Everywhere has already sold out ... and it's *only £4*. Extraordinary. 1GHz 512Mb RAM ... my first 80386 PC was less powerful than that and it cost hundreds. It was also about 3 cubic feet. However, that was in 1948.

For those interested in hive monitoring it should be possible to hook it up to a Sleepy Pi Arduino controller to put the Pi to sleep in between monitoring and so allow it to be run off a battery for very long periods. This could be an interesting winter project ... and a lot cheaper than the Arnia £££ quoted by Jon.

----------


## The Drone Ranger

> Everywhere has already sold out ... and it's *only £4*. Extraordinary. 1GHz 512Mb RAM ... my first 80386 PC was less powerful than that and it cost hundreds. It was also about 3 cubic feet. However, that was in 1948.
> 
> For those interested in hive monitoring it should be possible to hook it up to a Sleepy Pi Arduino controller to put the Pi to sleep in between monitoring and so allow it to be run off a battery for very long periods.
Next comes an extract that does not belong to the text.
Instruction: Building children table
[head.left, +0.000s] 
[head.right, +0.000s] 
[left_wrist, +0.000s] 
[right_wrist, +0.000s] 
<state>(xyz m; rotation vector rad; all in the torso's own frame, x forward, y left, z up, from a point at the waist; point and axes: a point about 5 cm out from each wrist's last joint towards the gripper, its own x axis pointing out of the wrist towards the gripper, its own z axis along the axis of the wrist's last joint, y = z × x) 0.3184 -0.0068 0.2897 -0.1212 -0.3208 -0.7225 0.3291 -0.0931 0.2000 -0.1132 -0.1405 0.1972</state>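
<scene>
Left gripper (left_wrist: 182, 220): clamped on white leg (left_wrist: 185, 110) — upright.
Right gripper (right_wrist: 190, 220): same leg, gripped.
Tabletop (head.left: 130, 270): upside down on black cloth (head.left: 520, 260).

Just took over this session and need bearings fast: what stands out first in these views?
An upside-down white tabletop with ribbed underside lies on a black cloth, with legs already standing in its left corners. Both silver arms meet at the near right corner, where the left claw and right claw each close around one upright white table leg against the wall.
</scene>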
This could be an interesting winter project ... and a lot cheaper than the Arnia £££ quoted by Jon.


Hi fatshark 
Just posted a project link along those lines for arduino  :Smile: 
Coincidence

----------


## fatshark

Fools seldom differ  :Wink: 

PS What little I know about Arduino suggests it would probably be the way to go ... I'm just a lot more comfortable with Linux/Python _etc._ I also have power in one of my apiaries  :Smile:

----------


## The Drone Ranger

> Fools seldom differ 
> 
> PS What little I know about Arduino suggests it would probably be the way to go ... I'm just a lot more comfortable with Linux/Python _etc._ I also have power in one of my apiaries


On Ebay 50,000mAh power bank is a about £11 which would run the project above for a long time 
The advantage of those is the output is 5V already

----------


## Jimbo

If I remember correctly Arnia did a pilot project with Scottish beekeepers a number of years ago who were given their monitors for free
There was a guy from Arnia who did a presentation at an SBA meeting 
From my recollection it was hive sounds that were the most interesting results as it could be used to predict when the hive was about to swarm
Have heard nothing since. Perhaps some SBA member who got the equipment might know more


Sent from my iPad using Tapatalk

----------


## busybeephilip

was talking to the aria chap at greenmount conference and yes there is a sound measuring device for swarming based on the woods apidictor, as was said earlier, the stuff is wild expensive and for the hobby beek it would take many years to recover the cost - if ever !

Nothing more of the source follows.